TOP 5 – Bénéfice de long terme de l’osimertinib en situation adjuvante

L’étude ADAURA

L’essai randomisé de phase III ADAURA avait été présenté précédemment, conduisant à démontrer le bénéfice de l’osimertinib comme traitement adjuvant standard pour les patients avec un cancer bronchique non à petites cellules réséqué de stades II à IIIB (huitième classification TNM), avec mutation activatrice commune de l’EGFR. L’osimertinib a reçu un avis favorable au remboursement en France, sur la base de ces résultats. Les données actualisées ont été présentées lors du congrès.

Design de l’étude

L’étude a randomisé 682 patients opérés de stades IB à IIIA (selon la TNM septième édition), et a comparé un groupe traité par un placebo à un groupe avec un traitement de 3 ans par osimertinib (80 mg par jour) (Fig. 11). Le critère de jugement principal était la survie sans récidive pour les patients atteints de tumeurs de stades II à IIIA.

Figure 11 – ADAURA : design de l’étude.

Résultats

Après un suivi supplémentaire de 2 ans, dans la population de patients atteints de tumeurs de stades II à IIIA (septième classification TNM), la réduction du risque de récidive était de 77 % (HR = 0,23 ; IC 95 % = 0,18-0,30) ; le taux de survie sans progression à 3 ans était de 84 % avec l’osimertinib et de 34 % avec le placebo, et à 4 ans de respectivement 70 % et 29 % (Fig. 12).

Figure 12 – ADAURA : survie sans maladie pour les stades II/IIIA.

Dans la population globale de l’essai (stades IB à IIIA), le HR de la survie sans récidive était de 0,27 (IC 95 % = 0,21-0,34) ; la réduction du risque de récidive intracérébrale était de 76 %.

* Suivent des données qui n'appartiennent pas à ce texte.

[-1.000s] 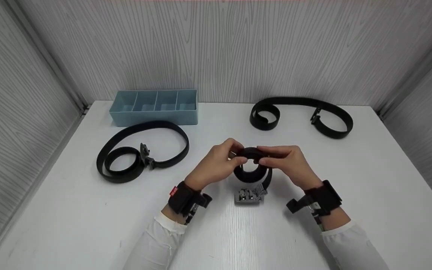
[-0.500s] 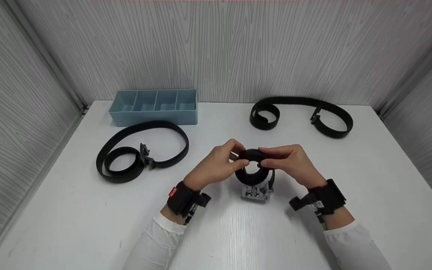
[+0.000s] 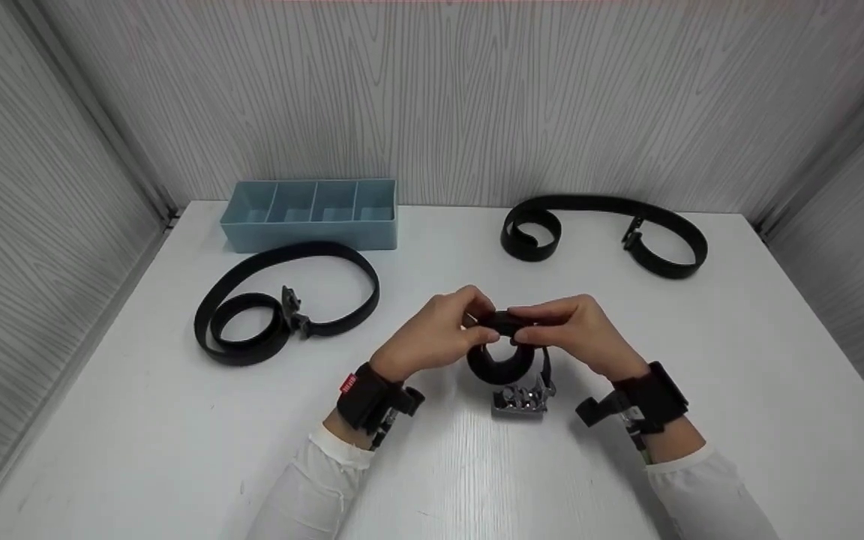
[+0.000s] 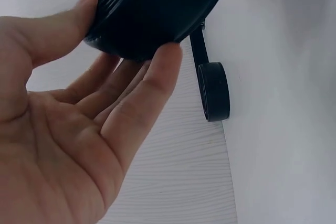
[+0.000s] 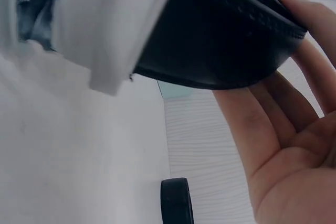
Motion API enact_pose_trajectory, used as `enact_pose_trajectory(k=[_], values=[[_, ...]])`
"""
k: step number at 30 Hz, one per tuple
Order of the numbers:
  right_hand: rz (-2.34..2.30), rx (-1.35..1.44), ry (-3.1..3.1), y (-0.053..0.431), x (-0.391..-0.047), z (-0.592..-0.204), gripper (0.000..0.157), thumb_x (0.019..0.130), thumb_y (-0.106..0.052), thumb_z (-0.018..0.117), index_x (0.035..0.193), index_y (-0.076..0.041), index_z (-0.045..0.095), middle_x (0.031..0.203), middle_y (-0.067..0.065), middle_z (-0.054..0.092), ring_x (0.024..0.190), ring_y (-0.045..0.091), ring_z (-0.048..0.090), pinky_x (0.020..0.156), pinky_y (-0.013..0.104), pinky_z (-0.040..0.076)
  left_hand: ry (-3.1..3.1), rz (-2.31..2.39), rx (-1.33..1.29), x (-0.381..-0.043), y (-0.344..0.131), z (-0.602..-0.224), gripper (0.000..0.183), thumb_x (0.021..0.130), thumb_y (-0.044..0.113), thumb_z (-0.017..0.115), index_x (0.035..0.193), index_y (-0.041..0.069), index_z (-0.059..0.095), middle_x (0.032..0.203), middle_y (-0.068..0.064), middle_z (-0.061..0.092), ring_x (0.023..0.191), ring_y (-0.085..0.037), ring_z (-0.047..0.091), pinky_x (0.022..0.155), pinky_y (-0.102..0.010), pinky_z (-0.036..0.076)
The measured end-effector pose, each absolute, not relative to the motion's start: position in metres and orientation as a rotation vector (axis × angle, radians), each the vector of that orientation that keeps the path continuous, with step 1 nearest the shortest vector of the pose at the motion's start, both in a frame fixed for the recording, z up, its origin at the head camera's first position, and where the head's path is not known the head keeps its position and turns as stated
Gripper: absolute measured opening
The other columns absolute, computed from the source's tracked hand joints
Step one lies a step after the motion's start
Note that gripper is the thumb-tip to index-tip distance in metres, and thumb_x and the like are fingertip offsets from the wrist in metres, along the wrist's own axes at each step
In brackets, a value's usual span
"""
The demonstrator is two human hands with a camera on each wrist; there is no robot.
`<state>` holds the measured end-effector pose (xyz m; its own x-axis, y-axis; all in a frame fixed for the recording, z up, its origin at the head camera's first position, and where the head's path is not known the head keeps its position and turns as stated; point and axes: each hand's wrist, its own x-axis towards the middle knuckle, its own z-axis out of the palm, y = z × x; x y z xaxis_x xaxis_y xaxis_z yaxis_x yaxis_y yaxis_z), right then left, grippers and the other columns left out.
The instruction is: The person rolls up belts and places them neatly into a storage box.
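A black belt (image 3: pixel 502 367), wound into a tight multi-layer coil, is held between both hands over the middle of the table. My left hand (image 3: pixel 439 331) pinches the coil's far left side between thumb and fingers. On its far right side, my right hand (image 3: pixel 580 335) pinches it the same way. The belt's silver buckle (image 3: pixel 522 399) hangs from a short free length at the near right of the coil. Seen from the left wrist, the stacked layers of the coil (image 4: pixel 157 14) show edge-on beside the thumb. In the right wrist view the buckle (image 5: pixel 107 24) is blurred and close.
A second black belt (image 3: pixel 361 315), loosely looped with its buckle, lies at left. Behind it stands a blue tray (image 3: pixel 308 235) with several compartments. A third black belt (image 3: pixel 589 201) lies at the back right, one end rolled. Panel walls (image 3: pixel 447 105) enclose the table's back and sides.
Both hands, still gripping the coil, have come slightly nearer the person, and the coil has tilted. The buckle has swung to the right.
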<state>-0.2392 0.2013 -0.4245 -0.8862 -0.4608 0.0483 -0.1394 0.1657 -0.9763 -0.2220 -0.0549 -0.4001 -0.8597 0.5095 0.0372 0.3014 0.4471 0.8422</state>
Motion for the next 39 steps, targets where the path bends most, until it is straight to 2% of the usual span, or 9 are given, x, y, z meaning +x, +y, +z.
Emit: enact_pose_trajectory(k=[10,18,23,29,39], values=[[-2.025,-0.541,2.117,0.196,-0.243,-0.438,0.045,0.090,-0.008,0.082,0.132,-0.003,0.069,0.126,0.012,0.073,0.113,0.023,0.072,0.092,0.033,0.058,2.602,1.551,0.617,-0.223,-0.056,-0.401,0.028,0.101,0.019,0.070,0.124,0.008,0.060,0.119,-0.005,0.069,0.110,-0.021,0.067,0.090,-0.038,0.053],[-1.975,-0.551,2.148,0.199,-0.243,-0.433,0.043,0.089,-0.009,0.082,0.130,-0.002,0.071,0.124,0.013,0.074,0.108,0.023,0.074,0.090,0.035,0.059,2.523,1.530,0.635,-0.224,-0.058,-0.399,0.029,0.102,0.021,0.069,0.126,0.009,0.057,0.126,-0.006,0.066,0.112,-0.020,0.068,0.093,-0.038,0.055],[-1.837,-0.594,2.196,0.202,-0.240,-0.427,0.041,0.088,-0.012,0.085,0.127,-0.006,0.074,0.121,0.012,0.075,0.107,0.025,0.074,0.087,0.033,0.060,2.498,1.427,0.695,-0.221,-0.058,-0.399,0.031,0.102,0.022,0.068,0.128,0.009,0.057,0.129,-0.006,0.066,0.112,-0.022,0.068,0.093,-0.036,0.055],[-1.722,-0.632,2.211,0.198,-0.236,-0.426,0.042,0.086,-0.017,0.087,0.126,-0.010,0.076,0.120,0.011,0.075,0.108,0.025,0.073,0.087,0.032,0.059,2.474,1.359,0.679,-0.221,-0.057,-0.400,0.028,0.101,0.021,0.070,0.124,0.009,0.059,0.124,-0.006,0.069,0.107,-0.019,0.071,0.088,-0.035,0.056],[-1.969,-0.564,2.174,0.194,-0.238,-0.433,0.041,0.087,-0.014,0.085,0.126,-0.007,0.075,0.125,0.011,0.074,0.115,0.028,0.071,0.094,0.035,0.058,2.620,1.470,0.669,-0.223,-0.055,-0.399,0.027,0.100,0.018,0.071,0.124,0.010,0.061,0.118,-0.002,0.070,0.106,-0.016,0.064,0.087,-0.035,0.050]])
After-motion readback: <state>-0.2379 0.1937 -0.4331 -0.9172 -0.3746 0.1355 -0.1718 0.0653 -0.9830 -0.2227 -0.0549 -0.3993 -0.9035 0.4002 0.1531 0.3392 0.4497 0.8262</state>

Chez les patients atteints d’un cancer de stade IIIA, le risque de progression semble augmenté avec l’arrêt de l’osimertinib, mais de nombreux patients restent, à ce stade de maturité de l’essai, toujours en cours de traitement.

• Tsuboi M et al. Osimertinib as adjuvant therapy in patients (pts) with resected EGFR-mutated (EGFRm) stage IB-IIIA non-small cell lung cancer (NSCLC): Updated results from ADAURA. Ann Oncol 2022 ; 33 : LBA47.

Nicolas Girard déclare avoir des liens d’intérêt avec AstraZeneca, BMS, MSD, Roche, Pfizer, Takeda, Boeringer Ingelheim.